Très rapidement, le gouvernement déploie alors différentes stratégies pour rapatrier les Français encore en Allemagne. Plusieurs missions urgentes lui incombent : identifier les Absents restés en Allemagne, créer des réseaux de rapatriement, mettre en place des centres d’accueil et de contrôle ainsi que préparer la société française au retour des rapatriés.
Les rapatriements massifs du printemps 1945
Avec la libération des camps d’Auschwitz, Bergen-Belsen, Ravensbrück, Buchenwald et Dachau, il devient urgent de changer les méthodes de rapatriement. Jusque-là, les déportés rentraient par les mêmes circuits que les prisonniers de guerre, les réfugiés et les travailleurs requis ou volontaires. Mais le nombre de déportés augmentant d’un coup au printemps 1945 ne permet plus d’utiliser les mêmes circuits pour tous les rapatriés. Les trains ne sont pas assez nombreux pour rapatrier directement les déportés en région, depuis les centres de transit déployés aux frontières. La médiatisation des retours des prisonniers de guerre est abandonnée au profit d’un accueil au calme et décent pour les déportés.
Début avril, les Alliés autorisent le rapatriement des prisonniers et déportés en avion pour accélérer les retours. S’opère alors un tri à la fois politique et sanitaire par les autorités françaises qui ramènent, en priorité et par avion, les déportés politiques connus. « De grandes figures de la IIIe République se trouvent dans ces camps, notamment à Buchenwald » souligne Pieter Lagrou.
« Le transport aérien est encore très rare. Et que le gouvernement puisse mobiliser des avions pour rapatrier les déportés va avoir un impact énorme et va être soigneusement mis en scène, y compris par les services de rapatriement, pour montrer tout le souci que l’État met dans ce rapatriement.

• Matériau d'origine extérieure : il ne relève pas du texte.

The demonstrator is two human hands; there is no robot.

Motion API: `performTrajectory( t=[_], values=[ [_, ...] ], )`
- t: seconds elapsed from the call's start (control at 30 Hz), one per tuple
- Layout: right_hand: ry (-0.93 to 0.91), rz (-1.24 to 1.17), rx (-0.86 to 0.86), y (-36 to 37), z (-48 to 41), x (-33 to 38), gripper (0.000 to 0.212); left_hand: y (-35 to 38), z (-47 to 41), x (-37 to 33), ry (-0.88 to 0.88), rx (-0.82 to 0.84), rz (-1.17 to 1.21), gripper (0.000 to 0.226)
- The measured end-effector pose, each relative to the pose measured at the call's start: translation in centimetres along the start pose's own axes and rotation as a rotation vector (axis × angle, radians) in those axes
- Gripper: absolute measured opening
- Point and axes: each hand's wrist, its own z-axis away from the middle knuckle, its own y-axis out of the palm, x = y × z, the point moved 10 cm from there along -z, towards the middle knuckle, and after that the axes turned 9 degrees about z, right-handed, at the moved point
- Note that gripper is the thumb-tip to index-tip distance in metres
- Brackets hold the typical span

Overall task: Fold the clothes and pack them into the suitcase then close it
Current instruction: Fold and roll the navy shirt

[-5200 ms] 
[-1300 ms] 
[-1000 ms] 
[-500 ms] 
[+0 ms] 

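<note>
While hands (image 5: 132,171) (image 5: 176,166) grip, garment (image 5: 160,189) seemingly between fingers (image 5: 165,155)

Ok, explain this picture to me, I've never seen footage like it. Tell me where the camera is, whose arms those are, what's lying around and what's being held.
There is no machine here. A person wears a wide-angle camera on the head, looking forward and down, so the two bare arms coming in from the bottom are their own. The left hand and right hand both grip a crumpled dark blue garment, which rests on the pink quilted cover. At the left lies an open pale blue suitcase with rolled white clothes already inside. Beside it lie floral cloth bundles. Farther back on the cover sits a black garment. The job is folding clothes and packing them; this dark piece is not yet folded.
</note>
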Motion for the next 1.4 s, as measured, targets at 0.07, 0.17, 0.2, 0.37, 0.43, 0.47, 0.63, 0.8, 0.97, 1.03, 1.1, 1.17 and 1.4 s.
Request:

Évidemment, cela provoque d’immenses jalousies, des sentiments d’injustice. »
Le 11 avril, le camp de Buchenwald est libéré par les troupes américaines. Une semaine après, arrivent les premières personnes rapatriées. « 49 personnalités françaises internées à Buchenwald sont arrivées à Paris » écrit Ouest-France le 19 avril 1945. Des déportés politiques, figures de la Résistance française, anciens commandants, directeur d’institutions publiques, intellectuels.
Une scission forte entre les déportés politiques et dits « raciaux » ne cesse alors de se creuser. « À nouveau va se nouer une controverse pour distinguer ceux arrêtés pour faits de résistance et ceux arrêtés pour toutes autres raisons ». Parce qu’ils étaient juifs, roms, homosexuels ou noirs. Eux, comme nombre de déportés politiques, prendront plus de temps pour rentrer, rapatriés par camion et par train, souvent dans l’anonymat et l’oubli.